Asia is ready for workplace change. Work is changing and the adoption of new technology is progressing fast. With this, mindsets around mobile working are maturing, and organisations are increasingly responding. A compelling trigger for change is the talent attraction and retention challenge that is maintaining its top position on the Asian CEO agenda, as pointed out in our latest thought leadership piece, Driving Effective Workplace Change in Asia.
Particularly in the largest cities, high-caliber talent is:
- • scarce (in 2030, China will be confronted with a lack of 20 million employees),
- • expensive (wage inflation is outpacing productivity improvements in India and China); and
- • difficult to keep (employee engagement can be weak in emerging countries).
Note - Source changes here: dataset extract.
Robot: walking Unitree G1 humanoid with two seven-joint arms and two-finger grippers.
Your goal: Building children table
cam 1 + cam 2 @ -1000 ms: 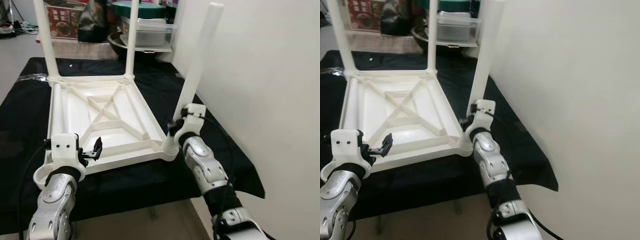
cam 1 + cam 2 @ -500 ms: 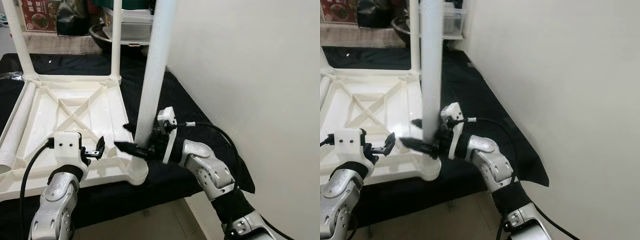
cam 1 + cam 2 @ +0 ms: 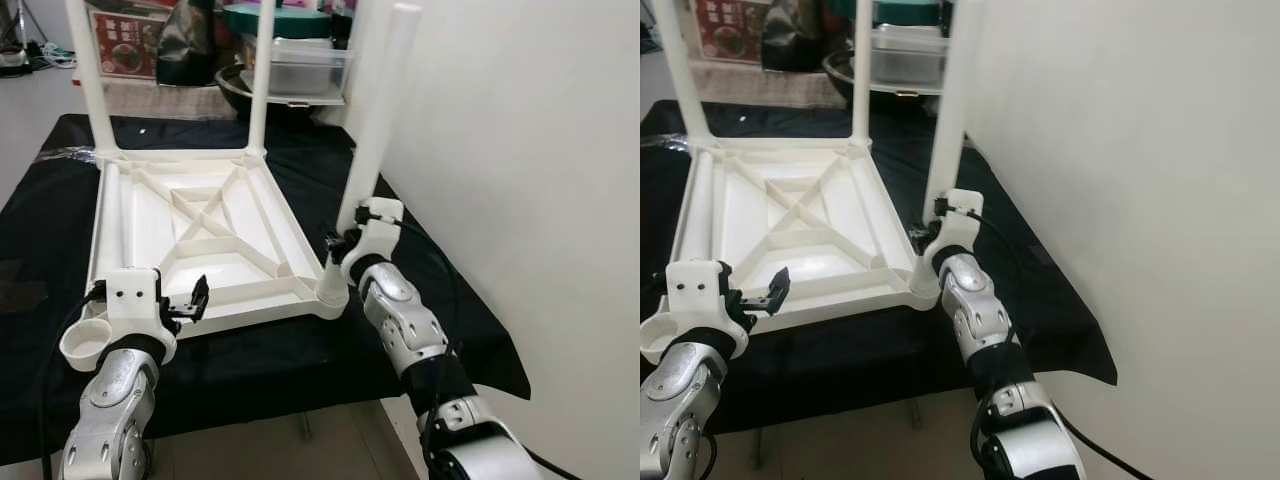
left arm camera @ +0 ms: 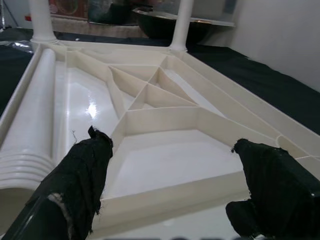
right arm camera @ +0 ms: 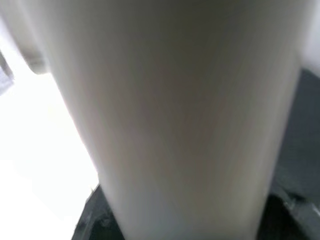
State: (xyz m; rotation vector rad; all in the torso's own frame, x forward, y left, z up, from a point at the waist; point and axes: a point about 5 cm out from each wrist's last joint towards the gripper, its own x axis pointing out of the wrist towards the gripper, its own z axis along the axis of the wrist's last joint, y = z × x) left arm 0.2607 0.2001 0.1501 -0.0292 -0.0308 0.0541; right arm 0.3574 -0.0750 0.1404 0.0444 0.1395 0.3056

2010-2030 talent shortages and employability challenge map
Multiple factors are aggravating the situation. Expanding companies (both domestic and international) are vying for the same highly skilled talent in Asia without which they cannot achieve their global ambitions. In some countries, including China, the talent pool is shrinking because of an ageing workforce. In others, in spite of large talent pools, higher education curricula do not align with employers’ needs, leading to an employability deficiency with a double-digit proportion of candidates not meeting multinational companies’ standards.
For companies to become talent magnets, they have to improve their employer brands, an area in which Western multinationals used to be better equipped. Today, competition has become tougher with a number of domestic companies also armed with very strong brands. Aligning the workplace with organisational brand is important to provide work environments that materialise the brand’s promises and reinforce the stickiness of talent to the firm. Illustrations of corporate real estate’s (CRE) contribution to improving brand equity include the creation of “branded environments” and the sprouting of a new generation of cutting-edge campuses for India’s services firms.
The ingredients for success in the talent marketplace include offering attractive working environments, spaces that enable collaboration and facilities that promote health and well-being. However, physical workplace factors aren’t enough and CRE must consider the workplace as an expanded realm. Other crucial factors for talent attraction and retention include supporting individual technology preferences, enabling flexible work programs, empowering people to perform, rewarding them appropriately and providing them with access to experts and mentors. To achieve this, CRE will need to join forces with other departments such as HR and IT.
One of CoreNet Global’s CRE 2020 bold statements predicts the emergence of a super-nucleus of functions. Talent is an area where effective cross-functional collaboration is within reach. An opportunity that CRE teams are starting to seize in Asia.